Walter Fast, Ph.D. is a professor and head of the college’s Division of Chemical Biology and Medicinal Chemistry and William I. Dismukes Fellow in Pharmacy. His research project, Novel Covalent Drugs for BCL6, was awarded $249,999 from CPRIT.
The project proposes to develop a new strategy for selectively killing cancerous cells in cases of breast cancer and diffuse large B-cell lymphoma. The growth of each type of cancer can be stimulated by a specific protein called BCL6. Earlier tests have shown that when the function of this protein is blocked, cancerous cells can be killed, but the surrounding normal cells are spared. Researchers will create new chemical compounds that effectively turn off BCL6 in cancerous cells, establishing a new strategy for making drug candidate molecules for difficult-to-target oncoproteins. The chemical compounds can serve as precursors for future anticancer therapeutics.
Karen Vasquez, Ph.D. is a professor and head of the Division of Toxicology and Pharmacology and Doluisio Regents Professor. Her research project, Novel Modulators of Genomic Instability in Human Cells, was awarded $249,932 in CPRIT funding.
Dr. Vasquez’s research aims to identify small molecule modulators of mutagenic DNA structures. They have found that mutation "hotspots" in human cancer genomes are often comprised of sequences that can form alternative or "non-B" DNA structures (e.g., H-DNA), implicating them in cancer etiology. The research aims will use a novel "H-FRET" assay developed by Vasquez and Imee Del Mundo, Ph.D. (a research associate in the Vasquez Lab and co-investigator on the grant) in a high throughput screening platform that can detect both H-DNA-stabilizing and -destabilizing compounds. Researchers will then test the identified compounds for their ability to modulate H-DNA-induced genetic instability in human cancer cells. The long-term goal is to use these compounds to guide the development of novel strategies to prevent and/or treat cancer.

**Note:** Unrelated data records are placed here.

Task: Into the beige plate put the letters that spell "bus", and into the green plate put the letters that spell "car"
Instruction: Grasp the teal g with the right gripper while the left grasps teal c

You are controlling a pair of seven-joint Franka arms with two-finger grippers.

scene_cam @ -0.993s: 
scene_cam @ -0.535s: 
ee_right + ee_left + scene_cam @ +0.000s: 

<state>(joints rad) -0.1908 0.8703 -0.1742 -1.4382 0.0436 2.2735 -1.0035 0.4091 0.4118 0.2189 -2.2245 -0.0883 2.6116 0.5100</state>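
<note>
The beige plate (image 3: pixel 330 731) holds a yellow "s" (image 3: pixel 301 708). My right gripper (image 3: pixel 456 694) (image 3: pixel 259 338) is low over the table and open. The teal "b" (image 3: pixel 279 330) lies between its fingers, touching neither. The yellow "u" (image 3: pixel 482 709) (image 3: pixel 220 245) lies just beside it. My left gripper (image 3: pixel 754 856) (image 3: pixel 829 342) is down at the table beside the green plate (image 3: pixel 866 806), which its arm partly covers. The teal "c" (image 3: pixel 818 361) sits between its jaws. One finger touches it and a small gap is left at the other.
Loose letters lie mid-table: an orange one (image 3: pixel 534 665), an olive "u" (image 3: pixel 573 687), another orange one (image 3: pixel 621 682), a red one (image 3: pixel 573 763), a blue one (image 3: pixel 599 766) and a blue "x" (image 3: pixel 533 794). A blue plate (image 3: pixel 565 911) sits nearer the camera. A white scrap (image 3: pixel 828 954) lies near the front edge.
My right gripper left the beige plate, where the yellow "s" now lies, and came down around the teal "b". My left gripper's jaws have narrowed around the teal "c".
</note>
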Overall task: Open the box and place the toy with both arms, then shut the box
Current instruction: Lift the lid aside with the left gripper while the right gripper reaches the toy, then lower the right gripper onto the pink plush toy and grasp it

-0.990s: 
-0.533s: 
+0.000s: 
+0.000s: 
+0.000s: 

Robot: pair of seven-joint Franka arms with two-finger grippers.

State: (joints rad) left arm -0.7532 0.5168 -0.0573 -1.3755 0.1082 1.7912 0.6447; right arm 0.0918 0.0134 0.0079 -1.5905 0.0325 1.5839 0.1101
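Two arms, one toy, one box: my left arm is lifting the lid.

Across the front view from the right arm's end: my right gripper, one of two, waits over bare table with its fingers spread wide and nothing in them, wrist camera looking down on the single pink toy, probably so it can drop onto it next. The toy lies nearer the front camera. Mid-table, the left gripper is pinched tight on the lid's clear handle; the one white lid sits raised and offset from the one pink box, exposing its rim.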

Chemical Biology and Medicinal Chemistry Professor and Johnson & Johnson Centennial Professor in Pharmacy Kevin Dalby, Ph.D. serves as a contributing lead on the research project Advanced Protein Therapeutics core, led by Department of Chemical Engineering Professor Jennifer Maynard, Ph.D. Dr. Maynard’s research project was awarded a $3,995,180 grant from CPRIT.
The Advanced Protein Therapeutics core project focuses on protein therapeutics, which include antibodies that bind tumor cells to recruit immune responses and enzymes which starve tumors of essential nutrients. However, the activities required to discover, engineer and produce protein therapeutics require specialized skills and resources, which presents barriers that limit the ability of most cancer researchers to translate their research into new therapeutics. Recognizing that more than 80 percent of FDA-approved therapies are derived initially from academic research, the proposed new Advanced Protein Therapeutics (APT) core facility aims to leverage Texas' historic strengths in cancer research by catalyzing the translation of scientific discoveries into novel therapies. Dr. Dalby’s contribution to the core involves protein-drug conjugates.
The Cancer Prevention and Research Institute of Texas (CPRIT) was created by the Texas Legislature and approved by a statewide vote in 2007 to lead the Lone Star State’s fight against cancer. The agency has awarded more than $3 billion in grants to Texas research institutions and organizations through its academic research, prevention and product development research programs.